» **EXERCISE**:
Write out the whole listing. Leave out nothing.

=== Section Start ===

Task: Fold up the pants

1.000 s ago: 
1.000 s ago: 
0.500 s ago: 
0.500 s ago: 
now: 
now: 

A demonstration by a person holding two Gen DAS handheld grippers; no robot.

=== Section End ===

» **RESULT BELOW**:
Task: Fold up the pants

1.000 s ago: 
1.000 s ago: 
0.500 s ago: 
0.500 s ago: 
now: 
now: 

A demonstration by a person holding two Gen DAS handheld grippers; no robot.

Nothing further is needed for this answer.